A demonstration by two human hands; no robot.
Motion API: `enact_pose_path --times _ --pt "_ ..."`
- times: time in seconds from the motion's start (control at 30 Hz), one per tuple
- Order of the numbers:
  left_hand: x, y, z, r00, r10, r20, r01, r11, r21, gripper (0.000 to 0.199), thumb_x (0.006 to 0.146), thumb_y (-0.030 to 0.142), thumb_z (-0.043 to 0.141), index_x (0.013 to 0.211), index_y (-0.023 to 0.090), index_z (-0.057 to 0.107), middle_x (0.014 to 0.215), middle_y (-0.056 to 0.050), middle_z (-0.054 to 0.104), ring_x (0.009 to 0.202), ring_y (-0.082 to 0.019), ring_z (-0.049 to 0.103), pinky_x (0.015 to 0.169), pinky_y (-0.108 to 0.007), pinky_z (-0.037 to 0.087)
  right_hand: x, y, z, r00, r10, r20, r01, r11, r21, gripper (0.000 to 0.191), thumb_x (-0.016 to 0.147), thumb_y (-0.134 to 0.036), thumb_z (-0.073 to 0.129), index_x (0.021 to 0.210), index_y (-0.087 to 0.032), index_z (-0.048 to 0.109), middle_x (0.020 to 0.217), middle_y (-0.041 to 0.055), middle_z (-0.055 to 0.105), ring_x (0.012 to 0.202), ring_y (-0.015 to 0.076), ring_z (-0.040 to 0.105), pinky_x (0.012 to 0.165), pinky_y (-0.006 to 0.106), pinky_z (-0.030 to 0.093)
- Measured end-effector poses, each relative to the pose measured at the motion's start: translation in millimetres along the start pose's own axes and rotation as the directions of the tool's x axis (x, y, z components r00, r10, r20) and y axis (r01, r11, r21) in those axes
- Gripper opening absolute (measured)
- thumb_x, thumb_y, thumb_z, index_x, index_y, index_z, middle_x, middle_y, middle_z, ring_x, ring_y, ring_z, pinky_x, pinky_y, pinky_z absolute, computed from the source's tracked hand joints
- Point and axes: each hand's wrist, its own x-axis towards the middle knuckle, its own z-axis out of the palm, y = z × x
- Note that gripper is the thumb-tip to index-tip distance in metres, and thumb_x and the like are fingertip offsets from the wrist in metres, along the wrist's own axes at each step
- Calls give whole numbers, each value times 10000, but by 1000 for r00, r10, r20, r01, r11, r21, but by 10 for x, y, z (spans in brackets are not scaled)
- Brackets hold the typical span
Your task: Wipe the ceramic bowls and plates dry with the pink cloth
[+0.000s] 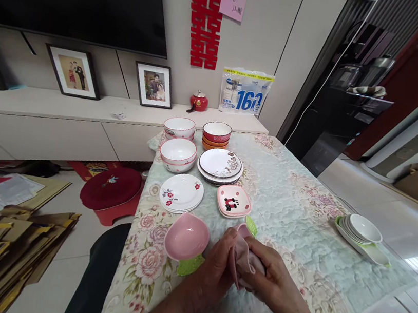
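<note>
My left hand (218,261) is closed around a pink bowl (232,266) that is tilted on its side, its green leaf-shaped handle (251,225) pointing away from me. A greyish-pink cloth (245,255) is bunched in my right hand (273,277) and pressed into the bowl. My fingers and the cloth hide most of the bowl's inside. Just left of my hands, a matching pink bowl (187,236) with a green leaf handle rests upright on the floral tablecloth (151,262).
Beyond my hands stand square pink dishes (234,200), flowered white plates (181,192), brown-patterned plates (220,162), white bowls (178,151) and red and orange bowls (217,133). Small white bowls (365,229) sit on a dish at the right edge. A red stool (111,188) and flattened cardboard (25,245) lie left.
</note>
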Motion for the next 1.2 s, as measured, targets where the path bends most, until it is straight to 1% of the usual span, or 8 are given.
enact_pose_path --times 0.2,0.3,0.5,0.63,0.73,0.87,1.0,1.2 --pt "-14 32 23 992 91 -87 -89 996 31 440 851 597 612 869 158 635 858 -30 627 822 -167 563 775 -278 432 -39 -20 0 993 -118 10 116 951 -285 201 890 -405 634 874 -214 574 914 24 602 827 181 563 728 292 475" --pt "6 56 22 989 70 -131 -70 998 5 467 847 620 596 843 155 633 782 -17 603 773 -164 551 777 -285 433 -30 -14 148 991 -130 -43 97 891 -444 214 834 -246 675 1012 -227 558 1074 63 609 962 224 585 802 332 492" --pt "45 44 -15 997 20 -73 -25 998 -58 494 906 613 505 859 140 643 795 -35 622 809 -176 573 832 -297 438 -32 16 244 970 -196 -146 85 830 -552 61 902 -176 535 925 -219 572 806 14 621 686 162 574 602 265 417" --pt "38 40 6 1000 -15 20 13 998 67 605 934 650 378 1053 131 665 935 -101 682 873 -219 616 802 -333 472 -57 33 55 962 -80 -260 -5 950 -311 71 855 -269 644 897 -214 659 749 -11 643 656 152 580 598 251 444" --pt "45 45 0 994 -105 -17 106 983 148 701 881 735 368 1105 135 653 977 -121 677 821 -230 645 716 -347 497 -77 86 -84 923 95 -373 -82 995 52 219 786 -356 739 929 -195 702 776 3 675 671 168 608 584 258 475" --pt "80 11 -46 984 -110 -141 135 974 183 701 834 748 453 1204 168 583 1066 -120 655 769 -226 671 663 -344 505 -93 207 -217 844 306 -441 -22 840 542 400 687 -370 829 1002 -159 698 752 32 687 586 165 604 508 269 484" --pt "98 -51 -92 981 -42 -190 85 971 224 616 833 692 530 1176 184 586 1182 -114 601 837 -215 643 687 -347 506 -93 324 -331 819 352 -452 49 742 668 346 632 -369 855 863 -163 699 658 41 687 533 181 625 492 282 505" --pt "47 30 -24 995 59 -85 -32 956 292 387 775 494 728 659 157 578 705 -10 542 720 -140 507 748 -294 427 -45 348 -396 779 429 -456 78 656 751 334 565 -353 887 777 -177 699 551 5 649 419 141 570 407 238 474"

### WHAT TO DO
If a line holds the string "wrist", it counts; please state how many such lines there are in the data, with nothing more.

### WRITTEN REPLY
2